Clinical data of 415 patients with NPC treated with intensity-modulated radiotherapy between December 2014 and October 2018 were retrospectively analysed. The patients were categorised into modified and comparison groups. Late xerostomia and dysphagia were evaluated using Radiation Therapy Oncology Group/European Organisation for Research and Treatment of Cancer scoring. Survival analysis was performed using the Kaplan–Meier method. Differences in late toxicity and dose parameters between both groups were compared. Prognostic factors for survival and late toxicity were assessed using regression analyses.

Results

Patients in the modified group developed late xerostomia and dysphagia less frequently than those in the comparison group did (P < 0.001). The mean dose (D_mean) and V₂₆ of parotid glands; D_mean and V₃₉ of submandibular glands; and D_mean of sublingual glands, oral cavity, larynx, and superior, middle, and lower pharyngeal constrictor muscles were lower in the modified group than those in the comparison group (all P < 0.001). Both groups had no significant differences in overall, local recurrence-free, distant metastasis-free, or progression-free survival. The D_mean of the parotid and sublingual glands was a risk factor for xerostomia. The D_mean of the parotid and sublingual glands and middle pharyngeal constrictor muscle was a risk factor for dysphagia.

Conclusions

Level IIb optimisation in NPC patients who meet certain criteria specially the exclusion of positive retropharyngeal nodes treated with intensity-modulated radiotherapy has the potential to better protect the salivary and swallowing structures, decreasing the development of late radiation-induced xerostomia and dysphagia while maintaining long-term survival.

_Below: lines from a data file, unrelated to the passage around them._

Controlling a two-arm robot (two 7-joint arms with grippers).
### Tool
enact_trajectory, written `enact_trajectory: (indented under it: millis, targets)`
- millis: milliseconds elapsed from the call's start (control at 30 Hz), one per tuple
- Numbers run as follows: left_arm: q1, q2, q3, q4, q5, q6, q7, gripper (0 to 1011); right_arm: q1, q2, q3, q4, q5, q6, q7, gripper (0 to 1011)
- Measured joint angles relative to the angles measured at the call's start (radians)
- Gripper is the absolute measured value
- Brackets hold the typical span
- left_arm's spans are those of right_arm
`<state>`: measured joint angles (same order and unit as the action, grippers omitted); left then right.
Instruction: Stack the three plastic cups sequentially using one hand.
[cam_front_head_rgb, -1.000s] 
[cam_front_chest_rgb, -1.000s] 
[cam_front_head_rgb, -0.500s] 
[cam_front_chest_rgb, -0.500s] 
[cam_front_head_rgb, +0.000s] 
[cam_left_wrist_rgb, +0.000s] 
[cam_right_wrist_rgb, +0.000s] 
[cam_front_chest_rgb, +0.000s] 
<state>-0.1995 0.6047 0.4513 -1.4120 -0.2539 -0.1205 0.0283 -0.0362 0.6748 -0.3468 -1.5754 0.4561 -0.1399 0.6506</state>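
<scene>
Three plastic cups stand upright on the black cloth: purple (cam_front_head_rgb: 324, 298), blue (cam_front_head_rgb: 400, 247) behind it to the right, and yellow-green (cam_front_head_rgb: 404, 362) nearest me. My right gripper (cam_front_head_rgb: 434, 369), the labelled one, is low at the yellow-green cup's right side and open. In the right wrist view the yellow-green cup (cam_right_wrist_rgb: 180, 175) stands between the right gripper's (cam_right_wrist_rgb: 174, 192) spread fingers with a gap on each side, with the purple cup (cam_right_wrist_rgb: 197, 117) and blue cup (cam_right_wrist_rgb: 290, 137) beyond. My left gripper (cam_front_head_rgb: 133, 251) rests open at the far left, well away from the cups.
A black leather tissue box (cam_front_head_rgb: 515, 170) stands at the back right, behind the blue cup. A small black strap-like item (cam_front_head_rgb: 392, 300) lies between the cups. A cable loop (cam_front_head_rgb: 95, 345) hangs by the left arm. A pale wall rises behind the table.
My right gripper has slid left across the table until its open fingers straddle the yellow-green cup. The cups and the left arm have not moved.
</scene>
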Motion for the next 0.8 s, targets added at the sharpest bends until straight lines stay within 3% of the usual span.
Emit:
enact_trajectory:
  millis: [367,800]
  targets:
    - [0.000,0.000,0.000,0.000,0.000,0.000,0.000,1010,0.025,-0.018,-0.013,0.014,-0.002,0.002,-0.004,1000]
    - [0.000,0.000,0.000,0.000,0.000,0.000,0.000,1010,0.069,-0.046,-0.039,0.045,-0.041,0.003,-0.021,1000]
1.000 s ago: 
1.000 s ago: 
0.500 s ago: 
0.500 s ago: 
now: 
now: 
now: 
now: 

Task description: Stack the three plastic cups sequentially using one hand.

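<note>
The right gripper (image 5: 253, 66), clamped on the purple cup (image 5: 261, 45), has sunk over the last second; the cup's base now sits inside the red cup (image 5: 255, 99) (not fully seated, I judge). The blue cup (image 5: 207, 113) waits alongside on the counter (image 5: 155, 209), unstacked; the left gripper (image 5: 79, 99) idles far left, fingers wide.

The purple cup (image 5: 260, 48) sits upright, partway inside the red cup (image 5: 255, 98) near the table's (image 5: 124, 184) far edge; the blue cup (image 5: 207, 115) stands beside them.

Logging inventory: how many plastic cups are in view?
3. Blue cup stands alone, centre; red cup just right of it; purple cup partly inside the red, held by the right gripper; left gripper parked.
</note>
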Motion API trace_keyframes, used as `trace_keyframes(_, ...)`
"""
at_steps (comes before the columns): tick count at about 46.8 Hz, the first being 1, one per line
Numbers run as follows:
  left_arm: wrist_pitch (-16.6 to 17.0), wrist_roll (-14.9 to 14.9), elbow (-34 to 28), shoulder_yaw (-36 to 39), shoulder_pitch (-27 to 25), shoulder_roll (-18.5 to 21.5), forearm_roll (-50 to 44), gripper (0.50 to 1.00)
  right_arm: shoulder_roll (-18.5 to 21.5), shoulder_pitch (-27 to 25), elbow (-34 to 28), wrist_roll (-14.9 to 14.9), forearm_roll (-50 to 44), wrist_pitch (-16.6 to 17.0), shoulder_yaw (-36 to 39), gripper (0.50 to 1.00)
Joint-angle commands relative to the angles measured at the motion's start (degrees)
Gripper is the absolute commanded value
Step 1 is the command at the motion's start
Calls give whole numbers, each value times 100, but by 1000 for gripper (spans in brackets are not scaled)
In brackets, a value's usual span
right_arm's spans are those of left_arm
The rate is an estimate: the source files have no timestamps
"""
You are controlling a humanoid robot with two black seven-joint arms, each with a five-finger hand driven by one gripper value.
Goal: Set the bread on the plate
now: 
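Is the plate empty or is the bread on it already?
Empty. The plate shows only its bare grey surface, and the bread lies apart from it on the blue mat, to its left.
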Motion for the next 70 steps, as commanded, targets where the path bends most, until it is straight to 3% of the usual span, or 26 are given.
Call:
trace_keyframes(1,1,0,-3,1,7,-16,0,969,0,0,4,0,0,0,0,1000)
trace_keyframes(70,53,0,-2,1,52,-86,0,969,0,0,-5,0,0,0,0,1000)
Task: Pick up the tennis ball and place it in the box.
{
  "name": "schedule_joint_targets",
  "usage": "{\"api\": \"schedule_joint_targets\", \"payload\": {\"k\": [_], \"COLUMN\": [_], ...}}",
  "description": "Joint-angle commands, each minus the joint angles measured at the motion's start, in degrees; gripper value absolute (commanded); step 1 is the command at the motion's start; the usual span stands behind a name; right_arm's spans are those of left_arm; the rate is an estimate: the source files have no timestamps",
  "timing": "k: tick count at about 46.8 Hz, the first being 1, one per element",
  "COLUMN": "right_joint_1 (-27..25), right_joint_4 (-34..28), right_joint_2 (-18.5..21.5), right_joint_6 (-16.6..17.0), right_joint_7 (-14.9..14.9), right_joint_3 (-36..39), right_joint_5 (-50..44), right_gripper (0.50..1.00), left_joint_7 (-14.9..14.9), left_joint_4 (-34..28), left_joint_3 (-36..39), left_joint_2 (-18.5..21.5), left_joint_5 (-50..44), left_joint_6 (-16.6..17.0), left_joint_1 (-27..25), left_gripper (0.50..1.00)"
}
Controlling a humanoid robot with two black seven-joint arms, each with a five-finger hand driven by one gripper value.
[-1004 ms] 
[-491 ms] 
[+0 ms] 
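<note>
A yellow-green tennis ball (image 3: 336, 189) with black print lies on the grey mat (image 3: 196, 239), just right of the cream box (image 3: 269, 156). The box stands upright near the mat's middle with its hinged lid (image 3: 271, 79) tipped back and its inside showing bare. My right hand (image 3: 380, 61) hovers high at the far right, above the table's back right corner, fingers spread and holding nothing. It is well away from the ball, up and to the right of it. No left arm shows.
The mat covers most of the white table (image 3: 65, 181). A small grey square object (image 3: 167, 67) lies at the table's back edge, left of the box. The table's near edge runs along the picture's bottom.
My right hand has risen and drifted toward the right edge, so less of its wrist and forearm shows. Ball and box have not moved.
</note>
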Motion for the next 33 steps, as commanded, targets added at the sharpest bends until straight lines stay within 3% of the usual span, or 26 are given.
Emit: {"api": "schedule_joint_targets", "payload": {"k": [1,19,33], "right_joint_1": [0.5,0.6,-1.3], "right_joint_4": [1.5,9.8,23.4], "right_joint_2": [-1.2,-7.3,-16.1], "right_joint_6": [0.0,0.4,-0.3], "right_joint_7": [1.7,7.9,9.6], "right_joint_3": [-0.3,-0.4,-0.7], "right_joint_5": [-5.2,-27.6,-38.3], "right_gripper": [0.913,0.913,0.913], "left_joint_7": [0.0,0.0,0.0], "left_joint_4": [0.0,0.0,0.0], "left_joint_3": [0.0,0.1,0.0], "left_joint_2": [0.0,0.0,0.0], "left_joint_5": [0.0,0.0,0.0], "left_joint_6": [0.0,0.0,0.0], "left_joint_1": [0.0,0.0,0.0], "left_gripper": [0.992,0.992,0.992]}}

With the evolution of comprehensive treatment centred on intensity-modulated radiotherapy (IMRT), the survival rate of nasopharyngeal carcinoma (NPC) has notably improved, with a 10-year survival rate of 70–75% [1, 2]. In recent years, the focus of IMRT has shifted towards avoiding and reducing the long-term adverse effects of radiotherapy and improving the quality of life (QOL) of patients. Several landmark prospective multicentre randomised controlled trials have highlighted the potential for clinical target volume (CTV) optimisation. A multicentre study by Mao et al. [3] revealed that sparing the medial retropharyngeal lymph node region was non-inferior regarding local control while effectively preserving swallowing function. A separate randomised phase 3 trial by Tang et al. [4] demonstrated that elective irradiation of the uninvolved lower neck in patients with N0–N1 NPC did not negatively impact 3-year overall survival (OS), local recurrence-free survival (LRFS), and distant metastasis-free survival (DMFS). In addition, this approach reduces radiation toxicity.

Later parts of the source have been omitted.